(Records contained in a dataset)

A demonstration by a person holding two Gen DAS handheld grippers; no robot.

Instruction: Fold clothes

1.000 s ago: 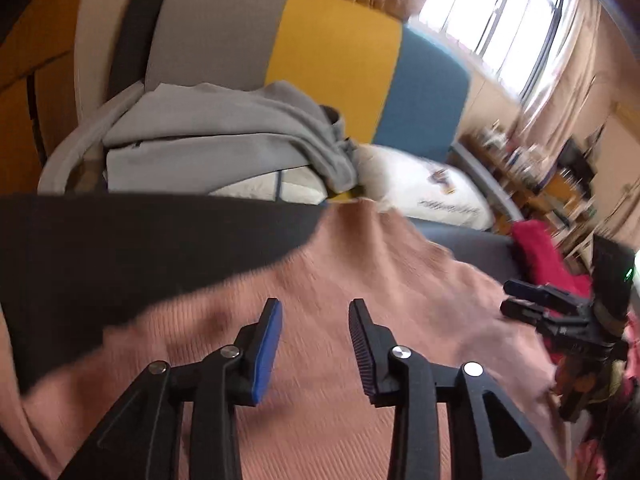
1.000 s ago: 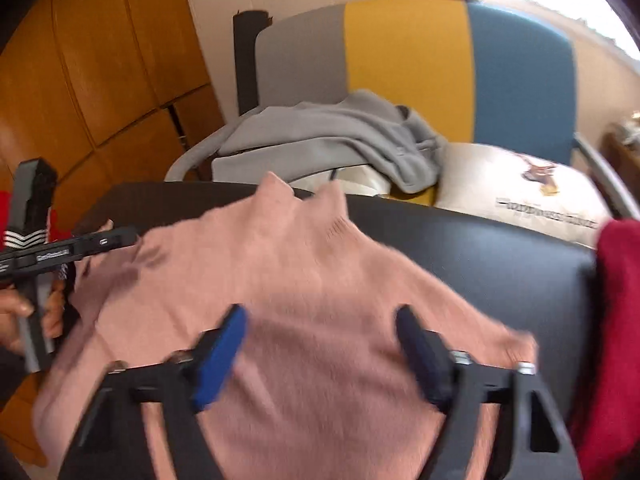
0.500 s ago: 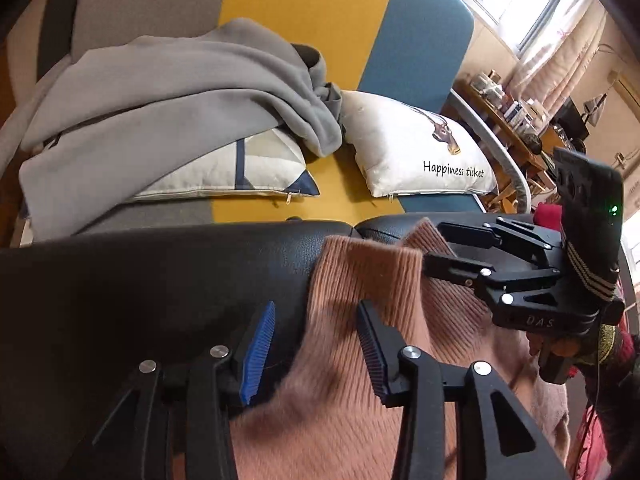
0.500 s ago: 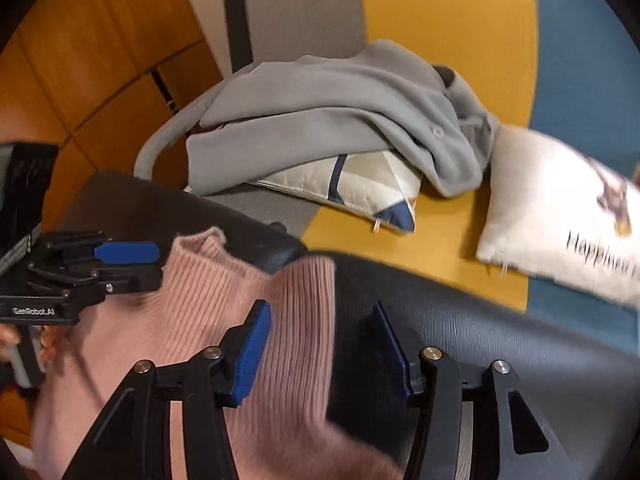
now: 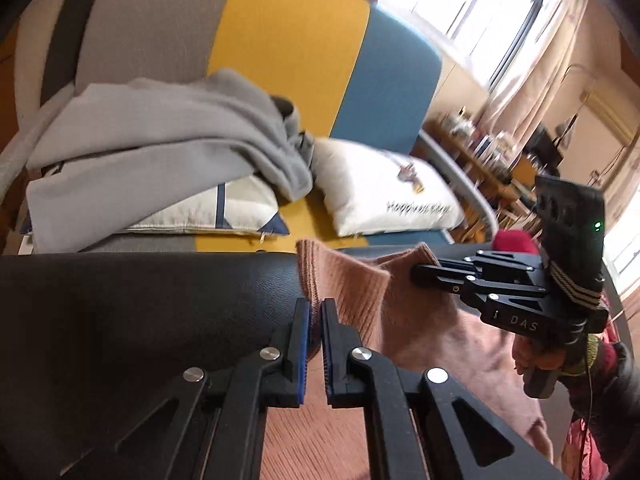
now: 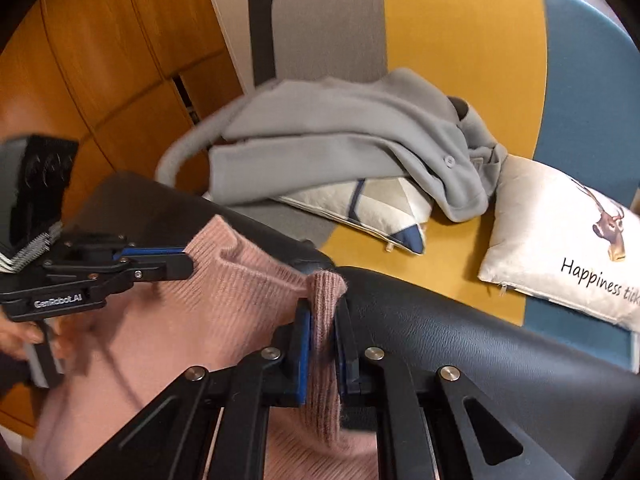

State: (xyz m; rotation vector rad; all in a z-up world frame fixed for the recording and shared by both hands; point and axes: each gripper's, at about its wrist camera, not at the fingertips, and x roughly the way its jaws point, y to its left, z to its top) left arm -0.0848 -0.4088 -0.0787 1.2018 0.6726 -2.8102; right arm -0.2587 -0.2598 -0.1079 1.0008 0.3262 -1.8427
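I have the pink sweater [image 6: 224, 292] lying on the black table [image 6: 480, 340], its ribbed hem at the far edge. My right gripper [image 6: 322, 340] is clamped on a bunched corner of that hem. My left gripper [image 5: 314, 344] is nearly closed on the other corner; it seems to catch only a thin edge (motion blur hides the contact). With 2 uneven grips, the left side could slip when I lift, skewing the fold toward the sofa [image 5: 288, 40].
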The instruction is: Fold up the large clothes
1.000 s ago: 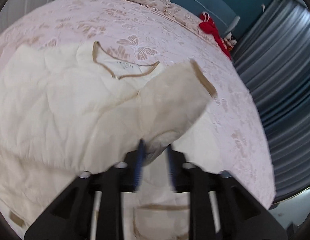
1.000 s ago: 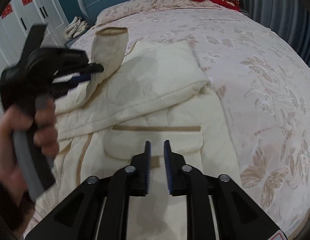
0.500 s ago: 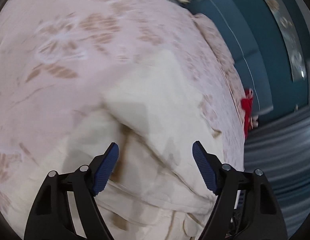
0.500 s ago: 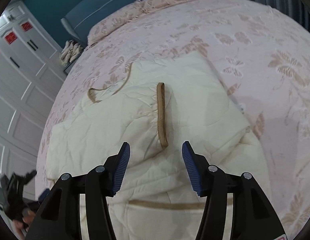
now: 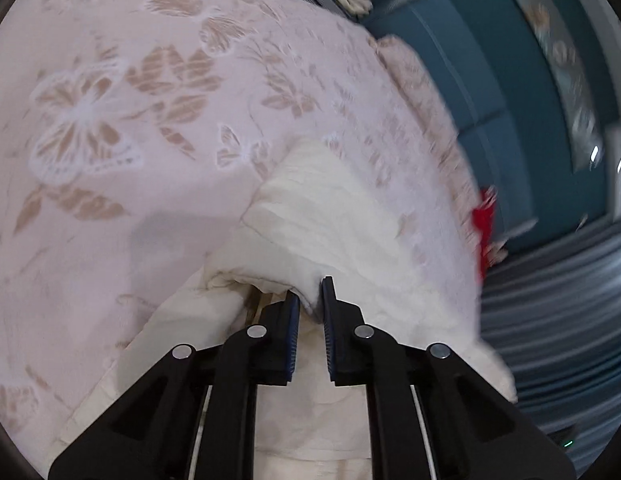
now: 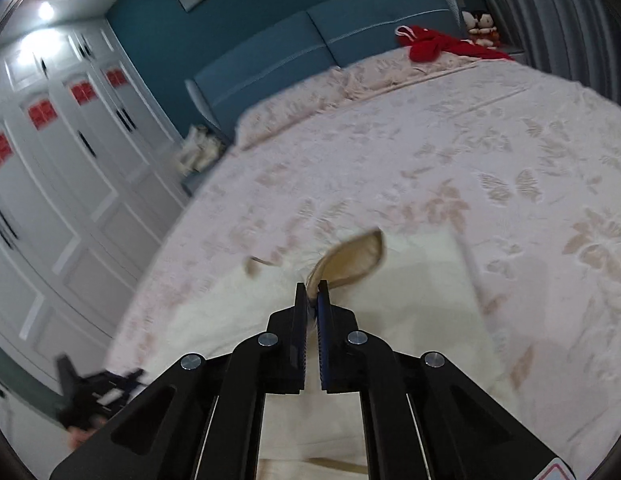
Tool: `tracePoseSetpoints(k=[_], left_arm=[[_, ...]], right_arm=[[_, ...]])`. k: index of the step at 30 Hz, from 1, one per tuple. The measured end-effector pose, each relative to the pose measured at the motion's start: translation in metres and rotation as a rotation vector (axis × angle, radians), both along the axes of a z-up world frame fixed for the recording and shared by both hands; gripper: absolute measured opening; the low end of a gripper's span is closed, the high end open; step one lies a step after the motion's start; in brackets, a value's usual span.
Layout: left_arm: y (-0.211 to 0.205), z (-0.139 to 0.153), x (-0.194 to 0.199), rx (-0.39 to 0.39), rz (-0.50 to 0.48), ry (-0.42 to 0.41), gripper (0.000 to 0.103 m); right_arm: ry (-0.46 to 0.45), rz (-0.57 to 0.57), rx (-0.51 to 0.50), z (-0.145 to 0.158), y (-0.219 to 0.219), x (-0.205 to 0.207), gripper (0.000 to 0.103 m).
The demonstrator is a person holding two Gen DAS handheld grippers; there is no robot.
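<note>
Cream quilted garment (image 5: 330, 232) lies on the floral bedspread (image 5: 110, 120), no legible writing; left gripper (image 5: 310, 304) closing, pinching a fold; right gripper (image 6: 311, 294) clenched on its tan-trimmed cuff (image 6: 350, 258); only right view shows white wardrobe (image 6: 50, 180).

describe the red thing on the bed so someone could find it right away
Start at the blue headboard at the far end of the bed. The red garment lies crumpled at its right end, beside two small dolls. It is the only bright red thing on the pale floral bedding.
</note>
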State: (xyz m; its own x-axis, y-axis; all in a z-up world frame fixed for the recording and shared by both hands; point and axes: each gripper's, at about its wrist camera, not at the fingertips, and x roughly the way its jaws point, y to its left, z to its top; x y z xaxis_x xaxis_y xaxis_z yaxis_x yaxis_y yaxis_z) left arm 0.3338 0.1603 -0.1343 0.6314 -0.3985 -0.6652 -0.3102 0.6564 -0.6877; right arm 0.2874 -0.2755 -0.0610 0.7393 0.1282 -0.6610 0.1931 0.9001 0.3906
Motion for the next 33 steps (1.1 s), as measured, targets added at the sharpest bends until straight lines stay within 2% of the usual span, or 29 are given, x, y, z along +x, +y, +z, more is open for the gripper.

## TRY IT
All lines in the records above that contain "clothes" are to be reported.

## RESPONSE TO THIS TASK
Instruction: Fold clothes
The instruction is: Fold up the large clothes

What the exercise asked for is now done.